« Le Katanga continue à dire non au découpage territorial et, à cet effet, l’Union nationale de fédéralistes du Congo a déjà initié une pétition pour contrer la mise en application de ce projet », a déclaré lundi 12 janvier Gabriel Kyungu Wa Kumwanza, président national de ce parti et président de l’assemblée provinciale du Katanga. Il a fait cette déclaration trois jours après l’adoption à l’Assemblée nationale de la loi fixant les limites de nouvelles provinces.

Au terme de cette loi, la RDC doit compter vingt-cinq provinces plus la ville de Kinshasa, comme prévu dans la constitution. Le pays compte actuellement onze provinces.

Le Katanga devrait être découpé en quatre nouvelles provinces : Haut-Lomami, Haut-Katanga, Lualaba et Tanganyika.

Reconnaissant le caractère constitutionnel de cette mesure, Gabriel Kyungu Wa Kumwanza annonce le lancement d’une pétition contre le découpage territorial.

Pour lui, la constitution prévoit aussi bien le démembrement que le regroupement des provinces.

« Le découpage est constitutionnel. La population du Katanga est vraiment tourmentée avec ça. Mais ce que nous pouvons aussi ajouter pour ceux qui sont jaloux de leur Katanga, dans cette même constitution, on prévoit le démembrement et le regroupement, pour ceux qui veulent. C’est la première phase qui est appliquée », a soutenu le président de l’assemblée provinciale du Katanga.

« Et d’ailleurs, nous avons entendu que les autorités de ce pays recommandent à nous qui sommes contre le découpage de notre province d’initier des pétitions. La constitution prévoit plus de 100 000 signatures. Mais nous sommes prêts [à recueillir] jusqu’à 5 millions », a-t-il ajouté, faisant allusion à l’article 218 de la constitution qui permet à 100 000 Congolais d’obtenir une révision de la constitution en initiant une pétition adressée à l’une de deux chambres du Parlement.

Le découpage, gage de développement

Le point de vue de Gabriel Kyungu ne fait pas l’unanimité au Katanga. Certains notables de Kamina, par exemple, soutiennent le découpage territorial.

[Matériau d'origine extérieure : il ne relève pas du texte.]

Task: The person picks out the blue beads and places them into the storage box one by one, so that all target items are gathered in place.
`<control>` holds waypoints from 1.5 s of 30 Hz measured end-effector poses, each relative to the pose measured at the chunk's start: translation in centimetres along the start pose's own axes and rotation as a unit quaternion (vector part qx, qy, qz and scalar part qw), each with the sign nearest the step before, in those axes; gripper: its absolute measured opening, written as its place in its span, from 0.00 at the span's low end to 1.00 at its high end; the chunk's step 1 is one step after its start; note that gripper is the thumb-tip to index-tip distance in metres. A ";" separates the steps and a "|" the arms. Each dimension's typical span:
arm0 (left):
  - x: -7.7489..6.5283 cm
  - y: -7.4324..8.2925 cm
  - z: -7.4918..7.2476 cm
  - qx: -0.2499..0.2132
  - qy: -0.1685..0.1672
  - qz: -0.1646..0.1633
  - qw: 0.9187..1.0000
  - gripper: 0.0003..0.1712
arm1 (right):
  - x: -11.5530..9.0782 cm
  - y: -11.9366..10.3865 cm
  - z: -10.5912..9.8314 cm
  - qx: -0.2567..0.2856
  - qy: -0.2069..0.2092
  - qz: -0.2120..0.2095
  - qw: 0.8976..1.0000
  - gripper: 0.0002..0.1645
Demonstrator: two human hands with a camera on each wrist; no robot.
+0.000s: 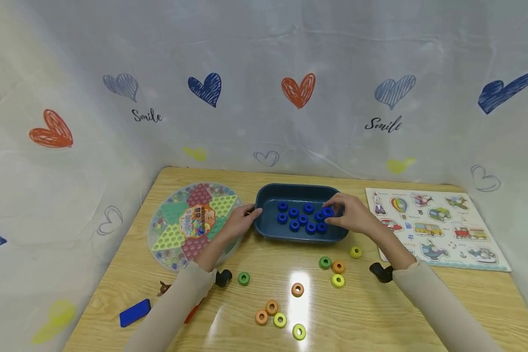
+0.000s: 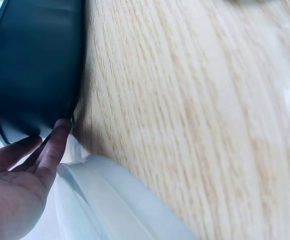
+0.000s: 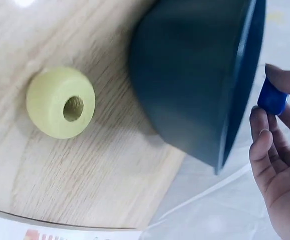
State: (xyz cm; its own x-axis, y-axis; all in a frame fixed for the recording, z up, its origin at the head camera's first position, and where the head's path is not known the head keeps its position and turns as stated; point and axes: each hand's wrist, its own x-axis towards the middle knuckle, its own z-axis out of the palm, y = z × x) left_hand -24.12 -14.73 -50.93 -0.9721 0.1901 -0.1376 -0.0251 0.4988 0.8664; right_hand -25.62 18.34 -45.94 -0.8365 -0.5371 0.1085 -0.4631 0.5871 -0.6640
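Note:
A dark teal plastic basin (image 1: pixel 273 234) stands at the middle of the table with several blue beads (image 1: pixel 294 212) inside. My left hand (image 1: pixel 239 220) holds the basin's left end; in the left wrist view its fingertips (image 2: pixel 59 127) touch the outer wall and the thumb is at the rim. Over the basin's right end, my right hand (image 1: pixel 349 212) pinches one blue bead (image 3: pixel 273 97) between thumb and fingers, at rim height in the right wrist view. A yellow bead (image 3: pixel 54 102) lies on the table outside the basin.
Green (image 1: pixel 244 278), orange (image 1: pixel 297 290) and yellow beads (image 1: pixel 299 332) lie scattered in front. A round Chinese checkers board (image 1: pixel 173 247) is on the left, a picture puzzle board (image 1: pixel 440 230) on the right. A blue block (image 1: pixel 135 313) lies front left, near a partly hidden red piece (image 1: pixel 193 312).

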 end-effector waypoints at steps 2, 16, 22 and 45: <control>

Pour l’un d’eux Norbert Mbayo Kabuya, si Kamina devenait le chef-lieu de la province du Haut Lomami, cette ville va se développer.

« Les gens sont pour le découpage et cela pour le développement de leur entité », estime-t-il, expliquant que le découpage du grand Kivu en trois provinces a permis au Sud-Kivu, Nord-Kivu et Maniema à se développer.